Напрасно доктор и папаша Планта пытались успокоить несчастного мэра: он все говорил, приходя в возбуждение от звуков своего голоса:
- Ах, Лоранс, любимая моя девочка, почему ты мне не доверилась? Ты боялась моего гнева, но разве может отец перестать любить родную дочь? Если бы ты погубила свое доброе имя, опустилась, скатилась на самое дно, я все равно любил бы тебя. Разве ты не моя дочь? Ведь ты - это я сам. Увы, ты не знала, что такое отцовское сердце. Отец не прощает - он забывает. Ты могла бы еще быть счастлива. А твое дитя - что ж, оно стало бы моим. Оно выросло бы среди нас, я перенес бы на него всю нежность, какую питаю к тебе. Твое дитя - это ведь тоже я сам. Вечером, у камина, я сажал бы его на колени, как сажал тебя, когда ты была совсем крошкой.
Тут он растрогался и заплакал. Перед его взором пронеслись воспоминания о том, как маленькая Лоранс играла на ковре у его ног. Ему казалось, что это было вчера.
- Дочь моя, - вновь заговорил он. - Неужели ты боялась людей, их лицемерия, насмешливости, злобы? Но мы уехали бы из этих мест. Я ушел бы в отставку, покинул Орсиваль. Мы поселились бы на другом конце Франции, в Германии, в Италии. С нашим состоянием все это можно было бы уладить. Все! Но нет, у меня миллионы, а дочь моя покончила с собой. - Он закрыл лицо руками, его душили рыдания. - И мы даже не знаем, что с ней сталось. О ужас! Какую смерть она избрала? Ах, дочка, красавица моя! Помните, доктор, и вы, Планта, какие у нее были чудесные волосы, как они красиво вились вокруг лба, а какие огромные сияющие глаза, а пушистые ресницы! Поверите ли, ее улыбка была как солнечный луч в моей жизни.

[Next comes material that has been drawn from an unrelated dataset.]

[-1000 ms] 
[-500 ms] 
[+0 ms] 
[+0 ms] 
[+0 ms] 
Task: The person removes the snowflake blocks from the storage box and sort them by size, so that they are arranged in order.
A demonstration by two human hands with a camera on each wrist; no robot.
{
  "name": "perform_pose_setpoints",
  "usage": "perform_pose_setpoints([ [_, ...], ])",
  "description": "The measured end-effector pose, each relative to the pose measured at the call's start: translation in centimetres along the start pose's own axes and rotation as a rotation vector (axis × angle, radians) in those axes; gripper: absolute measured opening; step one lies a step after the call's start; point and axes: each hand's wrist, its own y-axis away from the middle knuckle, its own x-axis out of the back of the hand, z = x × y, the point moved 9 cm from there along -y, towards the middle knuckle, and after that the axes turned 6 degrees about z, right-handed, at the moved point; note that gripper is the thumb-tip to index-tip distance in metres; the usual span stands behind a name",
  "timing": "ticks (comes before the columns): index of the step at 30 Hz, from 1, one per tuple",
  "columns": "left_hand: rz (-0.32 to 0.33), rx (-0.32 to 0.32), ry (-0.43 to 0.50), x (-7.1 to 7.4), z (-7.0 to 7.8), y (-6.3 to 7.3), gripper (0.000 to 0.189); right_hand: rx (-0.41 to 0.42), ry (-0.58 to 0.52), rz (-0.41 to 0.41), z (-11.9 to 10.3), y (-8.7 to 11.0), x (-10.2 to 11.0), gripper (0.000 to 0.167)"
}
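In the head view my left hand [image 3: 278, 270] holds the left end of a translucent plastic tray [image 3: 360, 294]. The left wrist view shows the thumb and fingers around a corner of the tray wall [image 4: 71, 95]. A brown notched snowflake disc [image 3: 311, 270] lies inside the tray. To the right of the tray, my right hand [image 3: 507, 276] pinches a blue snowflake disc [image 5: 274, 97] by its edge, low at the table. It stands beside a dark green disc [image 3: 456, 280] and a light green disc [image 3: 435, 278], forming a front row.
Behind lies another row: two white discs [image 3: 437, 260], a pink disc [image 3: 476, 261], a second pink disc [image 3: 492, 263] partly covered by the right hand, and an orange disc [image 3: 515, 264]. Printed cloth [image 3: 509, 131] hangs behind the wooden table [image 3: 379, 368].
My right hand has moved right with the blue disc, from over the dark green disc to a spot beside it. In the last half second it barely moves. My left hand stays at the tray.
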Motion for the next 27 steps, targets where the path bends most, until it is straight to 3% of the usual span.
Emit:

Я так любил ее голосок и губы, ее свежие губки, которые прикасались к моим щекам, когда она звонко целовала меня. Умерла! Погибла! И мы даже не знаем, что стало с ее телом, таким юным и прелестным. Может быть, лежит оно на илистом дне какой-нибудь реки. Как труп графини де Треморель сегодня утром, помните? Вот что меня убивает. О господи, хоть бы увидеть ее, мою дочку, на часок, на одну минуту, хоть бы в последний раз поцеловать ее холодные губы!